Line by line, restate the listing below without any change.

= = =

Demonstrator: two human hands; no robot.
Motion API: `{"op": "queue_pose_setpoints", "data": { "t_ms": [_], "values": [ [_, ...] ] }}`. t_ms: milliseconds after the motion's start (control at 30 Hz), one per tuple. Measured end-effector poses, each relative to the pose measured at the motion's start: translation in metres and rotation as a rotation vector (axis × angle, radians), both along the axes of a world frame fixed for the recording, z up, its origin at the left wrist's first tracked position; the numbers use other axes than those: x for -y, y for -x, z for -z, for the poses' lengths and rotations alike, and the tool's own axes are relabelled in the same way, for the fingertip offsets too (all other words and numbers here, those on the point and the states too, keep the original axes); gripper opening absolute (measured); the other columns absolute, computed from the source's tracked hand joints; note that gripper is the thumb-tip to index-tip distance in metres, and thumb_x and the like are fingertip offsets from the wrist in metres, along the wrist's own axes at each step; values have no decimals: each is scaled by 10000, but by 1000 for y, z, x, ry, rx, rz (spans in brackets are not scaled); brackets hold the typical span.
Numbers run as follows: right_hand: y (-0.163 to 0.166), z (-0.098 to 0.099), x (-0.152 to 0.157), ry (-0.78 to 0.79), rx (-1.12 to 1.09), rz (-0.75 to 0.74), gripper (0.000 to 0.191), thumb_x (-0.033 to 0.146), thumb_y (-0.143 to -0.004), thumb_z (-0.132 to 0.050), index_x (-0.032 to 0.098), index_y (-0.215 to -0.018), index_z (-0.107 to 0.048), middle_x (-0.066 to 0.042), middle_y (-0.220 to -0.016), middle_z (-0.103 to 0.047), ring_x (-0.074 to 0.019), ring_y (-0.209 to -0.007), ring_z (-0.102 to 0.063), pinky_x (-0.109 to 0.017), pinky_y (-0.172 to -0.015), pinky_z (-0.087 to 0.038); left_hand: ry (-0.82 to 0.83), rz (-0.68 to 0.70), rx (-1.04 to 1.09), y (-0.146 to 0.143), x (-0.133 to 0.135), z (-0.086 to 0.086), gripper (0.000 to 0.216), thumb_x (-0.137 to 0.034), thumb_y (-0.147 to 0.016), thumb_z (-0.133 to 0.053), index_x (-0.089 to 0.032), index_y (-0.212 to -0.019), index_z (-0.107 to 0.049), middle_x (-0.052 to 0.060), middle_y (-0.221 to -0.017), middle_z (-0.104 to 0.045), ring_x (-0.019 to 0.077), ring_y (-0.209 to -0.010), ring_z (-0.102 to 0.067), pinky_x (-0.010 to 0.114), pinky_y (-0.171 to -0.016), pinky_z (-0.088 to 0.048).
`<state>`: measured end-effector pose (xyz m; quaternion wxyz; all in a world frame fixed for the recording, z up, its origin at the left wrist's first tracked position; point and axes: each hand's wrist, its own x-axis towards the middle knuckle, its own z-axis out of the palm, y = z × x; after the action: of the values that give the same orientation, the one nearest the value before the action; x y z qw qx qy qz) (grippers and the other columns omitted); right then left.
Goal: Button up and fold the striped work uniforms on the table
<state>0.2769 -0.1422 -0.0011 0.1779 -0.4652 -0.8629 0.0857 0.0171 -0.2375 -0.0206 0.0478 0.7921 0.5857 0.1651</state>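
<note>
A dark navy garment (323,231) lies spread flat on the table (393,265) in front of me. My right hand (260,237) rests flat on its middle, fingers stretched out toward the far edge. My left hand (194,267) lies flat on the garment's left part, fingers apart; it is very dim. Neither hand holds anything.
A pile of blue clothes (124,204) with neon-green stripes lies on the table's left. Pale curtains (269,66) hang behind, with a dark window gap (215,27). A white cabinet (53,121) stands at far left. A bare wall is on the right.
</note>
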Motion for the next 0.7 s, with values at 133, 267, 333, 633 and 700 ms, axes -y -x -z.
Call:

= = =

• Completed exercise:
Demonstrator: two human hands; no robot.
Motion API: `{"op": "queue_pose_setpoints", "data": { "t_ms": [_], "values": [ [_, ...] ] }}`. t_ms: milliseconds after the motion's start (control at 30 Hz), one per tuple. Measured end-effector poses, each relative to the pose measured at the motion's start: translation in metres and rotation as a rotation vector (axis × angle, radians), both along the axes of a world frame fixed for the recording, z up, its origin at the left wrist's first tracked position; the numbers use other axes than those: x for -y, y for -x, z for -z, for the poses' lengths and rotations alike, and the tool's own axes are relabelled in the same way, for the fingertip offsets too (all other words and numbers here, those on the point and the states too, keep the original axes); gripper opening absolute (measured); the other columns absolute, computed from the source's tracked hand joints; note that gripper is the thumb-tip to index-tip distance in metres, and thumb_x and the like are fingertip offsets from the wrist in metres, along the wrist's own axes at each step; values have no decimals: each is scaled by 10000, but by 1000 for y, z, x, ry, rx, rz (spans in brackets are not scaled); brackets hold the typical span.
Numbers run as follows: right_hand: y (-0.163 to 0.166), z (-0.098 to 0.099), x (-0.152 to 0.157), ry (-0.78 to 0.79), rx (-1.12 to 1.09), rz (-0.75 to 0.74), gripper (0.000 to 0.191), thumb_x (-0.033 to 0.146), thumb_y (-0.143 to -0.004), thumb_z (-0.132 to 0.050), index_x (-0.032 to 0.098), index_y (-0.215 to -0.018), index_z (-0.107 to 0.048), middle_x (-0.066 to 0.042), middle_y (-0.220 to -0.016), middle_z (-0.103 to 0.047), ring_x (-0.074 to 0.019), ring_y (-0.209 to -0.007), ring_z (-0.102 to 0.063), pinky_x (-0.109 to 0.017), pinky_y (-0.172 to -0.015), pinky_z (-0.087 to 0.038); left_hand: ry (-0.82 to 0.83), rz (-0.68 to 0.70), rx (-1.04 to 1.09), y (-0.146 to 0.143), x (-0.133 to 0.135), z (-0.086 to 0.086), gripper (0.000 to 0.216), thumb_x (-0.137 to 0.034), thumb_y (-0.147 to 0.016), thumb_z (-0.133 to 0.053), index_x (-0.089 to 0.032), index_y (-0.212 to -0.019), index_z (-0.107 to 0.049), middle_x (-0.052 to 0.060), middle_y (-0.221 to -0.017), middle_z (-0.104 to 0.045), ring_x (-0.019 to 0.077), ring_y (-0.209 to -0.010), ring_z (-0.102 to 0.067), pinky_x (-0.010 to 0.114), pinky_y (-0.171 to -0.016), pinky_z (-0.088 to 0.048).
`<state>`: measured end-effector pose (xyz m; quaternion wxyz; all in a world frame fixed for the recording, z up, its origin at the left wrist's first tracked position; point and axes: each hand's wrist, its own x-axis towards the middle knuckle, its own z-axis out of the palm, y = z × x; after the action: of the values that give the same orientation, the one nearest the value before the action; x y z qw qx qy qz) (grippers and the other columns omitted); right then left.
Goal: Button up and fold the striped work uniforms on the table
<state>0.2769 -0.1422 -0.0011 0.1779 -0.4652 -0.8629 0.0857 0.0171 -0.2375 -0.0206 0.0478 0.7921 0.5857 0.1651</state>
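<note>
A dark navy garment (323,231) lies spread flat on the table (393,265) in front of me. My right hand (260,237) rests flat on its middle, fingers stretched out toward the far edge. My left hand (194,267) lies flat on the garment's left part, fingers apart; it is very dim. Neither hand holds anything.
A pile of blue clothes (124,204) with neon-green stripes lies on the table's left. Pale curtains (269,66) hang behind, with a dark window gap (215,27). A white cabinet (53,121) stands at far left. A bare wall is on the right.
</note>
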Motion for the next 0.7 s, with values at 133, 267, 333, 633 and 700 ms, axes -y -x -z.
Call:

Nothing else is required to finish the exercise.